Sylvan Adams (R) and Jonathan Riss (L) of the Museum of Tolerance with Jewish, Christian and Muslim children ahead of the French cup game in Tel Aviv, July 31, 2022. / Ezra Levi / Courtesy

The match was broadcast to millions of viewers in 140 countries around the world. The game was conducted by a partnership of the Ligue de Football Professionnel (LFP), philanthropist and businessman Sylvan Adams, and Daniel Benaim’s event organizer Comtecgroup.

The Museum of Tolerance Jerusalem (Chairman Larry Maisel) brought 1,000 young Jewish, Muslim, and Christian children to enjoy the star-studded match.

All of which does not explain why the prestigious French cup game was held in Israel, and for the second time, too.

I checked (so you won’t have to). So, to start, Israel is not the first place outside France where the Trophée des Champions is held. Since 2009, it has been played in Montreal, Canada, Tunisia, Morocco, the United States, Gabon, China, and Austria.

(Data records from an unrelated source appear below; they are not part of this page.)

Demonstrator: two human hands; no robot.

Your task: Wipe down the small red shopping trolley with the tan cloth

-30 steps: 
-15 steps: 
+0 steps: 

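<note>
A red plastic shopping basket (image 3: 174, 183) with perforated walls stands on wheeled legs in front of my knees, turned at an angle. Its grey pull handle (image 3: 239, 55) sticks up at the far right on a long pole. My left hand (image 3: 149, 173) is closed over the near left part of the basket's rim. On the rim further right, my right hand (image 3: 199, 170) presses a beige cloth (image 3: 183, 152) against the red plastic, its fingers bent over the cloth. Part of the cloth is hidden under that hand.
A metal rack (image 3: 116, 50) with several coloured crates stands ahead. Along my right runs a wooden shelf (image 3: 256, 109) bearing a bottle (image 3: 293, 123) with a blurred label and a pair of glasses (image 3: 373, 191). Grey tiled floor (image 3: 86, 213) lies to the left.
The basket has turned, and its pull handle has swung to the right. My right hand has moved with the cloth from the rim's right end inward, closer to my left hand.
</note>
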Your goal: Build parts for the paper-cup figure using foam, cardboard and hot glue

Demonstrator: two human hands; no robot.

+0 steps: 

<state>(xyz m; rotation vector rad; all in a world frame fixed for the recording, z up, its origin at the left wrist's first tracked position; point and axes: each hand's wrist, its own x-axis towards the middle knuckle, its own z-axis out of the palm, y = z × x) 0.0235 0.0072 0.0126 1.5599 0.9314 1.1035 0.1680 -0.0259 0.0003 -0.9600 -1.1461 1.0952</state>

Now even bigger question: why do France’s major soccer stars play one of the year’s most important matches on foreign soil? The answer is: la vacance, the most sacred annual French pilgrimage of millions. By the end of July and most of August the French get in the car and drive the family someplace nice, away from the cities, especially from Paris. Which is why the folks who pack the stadiums during soccer season pack the beaches. 

Here are some numbers: in 1995, last night’s teams, PSG and Nantes, played the cup match in Brest before 12,000 fans. In 1997, Monaco beat Niece 5-2 in front of a crowd of 4,000. In 2000 the cup game attracted just under 10,000, and it was downhill from there, including the smattering of 5,041 who showed up in 2002, you understand.

And then, in 2009, at the Olympic stadium in Montreal – 34,068 roaring fans. In 2010, in Tunisia – 57,000 ecstatic Tunisians. In 2017 in Tangier, Morocco – 43,761. In China, in 2018, 41,761. And both years in Bloomfield, 2021 and 2022, a capacity crowd of 30,000.

The ticket prices to the Bloomfield game ran as high as NIS 605 ($177) if you ordered them months in advance. Scalped tickets reportedly sold for more than 10 times that amount.

And that’s why the French cup was played in Israel last night and may continue to be played here, because, unlike those other international venues, Israeli fans can’t have enough of those superstars. Elsewhere, not so much. The second time the game came to Montreal, in 2015, only 20,000 fans showed up. The second game in China, in 2019, was also a disappointment – only 22,000. But Israeli fans will keep coming back, at least as long as huge stars like Lionel Messi keep coming back.

OK, that one is problematic: the Argentinian player is 35, and 2023 may be his last year playing for the French team.

This could be embarrassing.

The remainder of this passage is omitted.